Abstract

A spectrum of histological changes may be seen in coeliac disease. Interpretation of duodenal biopsies can be problematic due to inadequate specimens or difficulties in detecting the minimal histological lesion. If serology is negative but clinical suspicion is high, a duodenal biopsy should always be performed. A combination of histology, serology, morphometry and HLA typing may be helpful in equivocal cases. Small intestinal histology is the current gold-standard diagnostic test for coeliac disease. Serological tests, immunohistochemistry and HLA typing may also have a role in the diagnostic algorithm. IgA antigliadin antibodies have mainly been replaced by IgA antiendomysial antibodies and IgA antitissue transglutaminase antibodies. The high sensitivity and specificity of these new markers have been used to challenge the necessity of obtaining a duodenal biopsy to confirm the diagnosis. It is widely recognized that relying on duodenal biopsies may be problematic. In equivocal cases where the biopsy material cannot be relied on accurately, further diagnostic tests are necessary.
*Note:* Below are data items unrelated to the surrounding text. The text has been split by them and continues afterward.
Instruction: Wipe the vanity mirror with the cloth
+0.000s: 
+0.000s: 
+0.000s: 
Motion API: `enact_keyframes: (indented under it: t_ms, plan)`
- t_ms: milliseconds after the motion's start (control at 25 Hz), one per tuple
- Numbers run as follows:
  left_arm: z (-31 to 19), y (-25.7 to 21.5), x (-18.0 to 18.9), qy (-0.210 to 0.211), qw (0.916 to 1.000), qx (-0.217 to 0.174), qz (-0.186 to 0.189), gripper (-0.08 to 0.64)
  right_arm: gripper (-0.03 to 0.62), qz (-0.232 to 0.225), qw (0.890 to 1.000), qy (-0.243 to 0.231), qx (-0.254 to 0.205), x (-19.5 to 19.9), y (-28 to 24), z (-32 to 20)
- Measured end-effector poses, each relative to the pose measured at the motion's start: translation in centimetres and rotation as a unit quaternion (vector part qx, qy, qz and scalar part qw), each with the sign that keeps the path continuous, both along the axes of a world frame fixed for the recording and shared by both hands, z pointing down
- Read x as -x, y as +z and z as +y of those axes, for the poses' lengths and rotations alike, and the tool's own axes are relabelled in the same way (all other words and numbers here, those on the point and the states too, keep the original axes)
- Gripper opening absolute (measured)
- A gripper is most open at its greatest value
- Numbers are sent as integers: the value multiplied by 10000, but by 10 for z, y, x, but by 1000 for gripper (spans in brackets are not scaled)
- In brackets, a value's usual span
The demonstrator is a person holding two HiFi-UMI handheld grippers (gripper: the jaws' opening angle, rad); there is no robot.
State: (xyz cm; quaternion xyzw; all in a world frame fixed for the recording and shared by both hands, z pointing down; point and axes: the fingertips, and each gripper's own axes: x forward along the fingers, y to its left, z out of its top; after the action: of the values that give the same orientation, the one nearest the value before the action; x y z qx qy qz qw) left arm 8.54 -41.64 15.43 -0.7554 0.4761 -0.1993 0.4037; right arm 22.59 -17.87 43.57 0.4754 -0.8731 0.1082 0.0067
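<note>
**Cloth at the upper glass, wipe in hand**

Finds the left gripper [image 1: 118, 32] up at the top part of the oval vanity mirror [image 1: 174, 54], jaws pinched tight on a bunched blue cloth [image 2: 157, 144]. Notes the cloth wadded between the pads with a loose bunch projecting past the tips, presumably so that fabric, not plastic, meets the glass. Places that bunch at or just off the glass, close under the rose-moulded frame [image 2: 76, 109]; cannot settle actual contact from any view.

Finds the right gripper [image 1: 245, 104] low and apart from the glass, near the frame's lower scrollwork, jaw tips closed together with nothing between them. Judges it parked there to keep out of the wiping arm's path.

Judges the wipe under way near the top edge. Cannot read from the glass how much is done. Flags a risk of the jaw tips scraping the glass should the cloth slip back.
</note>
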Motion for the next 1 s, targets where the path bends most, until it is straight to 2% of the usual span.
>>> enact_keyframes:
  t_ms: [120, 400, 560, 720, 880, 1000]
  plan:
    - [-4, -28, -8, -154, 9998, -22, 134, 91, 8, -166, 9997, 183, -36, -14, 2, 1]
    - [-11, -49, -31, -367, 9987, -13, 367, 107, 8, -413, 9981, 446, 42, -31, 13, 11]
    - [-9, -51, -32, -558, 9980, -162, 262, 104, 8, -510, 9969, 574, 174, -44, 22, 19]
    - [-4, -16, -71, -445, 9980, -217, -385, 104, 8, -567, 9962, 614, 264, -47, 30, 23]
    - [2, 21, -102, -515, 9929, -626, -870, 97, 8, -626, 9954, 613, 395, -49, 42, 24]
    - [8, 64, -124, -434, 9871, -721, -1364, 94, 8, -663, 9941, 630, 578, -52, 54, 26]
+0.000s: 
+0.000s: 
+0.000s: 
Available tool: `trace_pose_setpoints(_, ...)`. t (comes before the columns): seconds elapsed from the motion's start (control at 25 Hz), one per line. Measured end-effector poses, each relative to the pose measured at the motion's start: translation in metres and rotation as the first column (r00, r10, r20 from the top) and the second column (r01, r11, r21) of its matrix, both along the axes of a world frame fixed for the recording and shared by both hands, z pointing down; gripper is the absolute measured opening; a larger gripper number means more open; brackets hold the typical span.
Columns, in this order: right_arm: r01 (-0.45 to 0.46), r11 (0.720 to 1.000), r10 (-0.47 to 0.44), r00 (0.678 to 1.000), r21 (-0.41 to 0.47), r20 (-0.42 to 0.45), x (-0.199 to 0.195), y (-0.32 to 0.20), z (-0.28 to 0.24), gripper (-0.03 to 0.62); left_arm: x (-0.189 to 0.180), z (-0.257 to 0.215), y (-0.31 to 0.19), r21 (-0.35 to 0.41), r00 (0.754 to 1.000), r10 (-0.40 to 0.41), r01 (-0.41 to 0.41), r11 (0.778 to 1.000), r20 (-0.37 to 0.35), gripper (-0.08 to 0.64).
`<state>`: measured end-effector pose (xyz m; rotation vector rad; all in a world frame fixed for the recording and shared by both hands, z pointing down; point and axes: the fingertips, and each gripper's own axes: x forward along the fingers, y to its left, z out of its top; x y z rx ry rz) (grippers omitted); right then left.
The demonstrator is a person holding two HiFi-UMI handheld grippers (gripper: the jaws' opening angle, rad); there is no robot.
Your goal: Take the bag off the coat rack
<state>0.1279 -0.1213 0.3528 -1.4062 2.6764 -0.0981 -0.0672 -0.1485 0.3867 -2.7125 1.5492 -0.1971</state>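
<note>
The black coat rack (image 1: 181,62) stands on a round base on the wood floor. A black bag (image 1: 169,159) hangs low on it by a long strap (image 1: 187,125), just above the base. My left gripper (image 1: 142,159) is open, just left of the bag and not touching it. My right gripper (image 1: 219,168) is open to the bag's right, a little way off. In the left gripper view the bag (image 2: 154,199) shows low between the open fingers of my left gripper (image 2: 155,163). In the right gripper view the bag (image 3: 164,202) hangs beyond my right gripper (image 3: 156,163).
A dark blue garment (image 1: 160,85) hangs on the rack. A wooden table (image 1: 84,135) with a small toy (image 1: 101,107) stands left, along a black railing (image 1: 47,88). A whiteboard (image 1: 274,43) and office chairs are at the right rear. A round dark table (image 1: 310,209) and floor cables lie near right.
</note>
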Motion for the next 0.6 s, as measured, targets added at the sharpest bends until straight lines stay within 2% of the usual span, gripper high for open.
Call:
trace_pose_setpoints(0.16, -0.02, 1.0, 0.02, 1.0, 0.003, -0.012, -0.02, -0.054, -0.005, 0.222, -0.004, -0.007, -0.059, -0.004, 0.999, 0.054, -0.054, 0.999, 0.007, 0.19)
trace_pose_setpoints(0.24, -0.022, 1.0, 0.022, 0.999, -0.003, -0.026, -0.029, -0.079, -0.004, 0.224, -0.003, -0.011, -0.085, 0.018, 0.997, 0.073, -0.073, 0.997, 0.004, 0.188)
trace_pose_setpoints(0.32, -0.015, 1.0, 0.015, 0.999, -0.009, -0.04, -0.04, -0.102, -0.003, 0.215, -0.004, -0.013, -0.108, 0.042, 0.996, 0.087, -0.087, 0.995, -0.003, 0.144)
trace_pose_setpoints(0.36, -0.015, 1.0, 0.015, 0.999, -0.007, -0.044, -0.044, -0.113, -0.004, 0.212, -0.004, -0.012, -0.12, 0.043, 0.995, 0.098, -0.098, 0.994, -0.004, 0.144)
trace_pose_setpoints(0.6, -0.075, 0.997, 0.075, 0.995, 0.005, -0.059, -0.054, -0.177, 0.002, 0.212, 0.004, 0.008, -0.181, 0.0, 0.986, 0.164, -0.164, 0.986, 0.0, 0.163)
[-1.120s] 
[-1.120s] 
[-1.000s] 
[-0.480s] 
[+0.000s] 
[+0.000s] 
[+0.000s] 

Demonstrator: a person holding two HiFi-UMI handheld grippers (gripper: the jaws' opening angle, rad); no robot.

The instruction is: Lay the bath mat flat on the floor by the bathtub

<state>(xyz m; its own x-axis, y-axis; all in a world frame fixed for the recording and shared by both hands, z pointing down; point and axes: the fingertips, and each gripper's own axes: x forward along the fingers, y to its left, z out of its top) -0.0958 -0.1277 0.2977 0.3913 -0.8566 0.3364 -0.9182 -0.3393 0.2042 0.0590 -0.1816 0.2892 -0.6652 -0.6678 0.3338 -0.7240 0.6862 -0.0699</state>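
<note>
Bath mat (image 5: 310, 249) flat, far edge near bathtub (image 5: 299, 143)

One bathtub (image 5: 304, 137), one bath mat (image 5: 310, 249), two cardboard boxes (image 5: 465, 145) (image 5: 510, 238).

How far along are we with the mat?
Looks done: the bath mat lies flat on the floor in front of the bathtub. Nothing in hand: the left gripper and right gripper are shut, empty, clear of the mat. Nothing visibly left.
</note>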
Quantitative morphometry and immunohistochemistry may be of value in identifying intraepithelial lymphocytes and a specific subset bearing the gamma/delta receptor. HLA-DQ2 may have a role in excluding the diagnosis in equivocal cases, its main limitation being its high frequency in the normal population. Each diagnostic test, namely histology, serology or genetic typing has limitations. A combination of these diagnostic tests should be used to clarify the full breadth of the gluten sensitivity spectrum, in particular, in those cases where duodenal histology may be equivocal.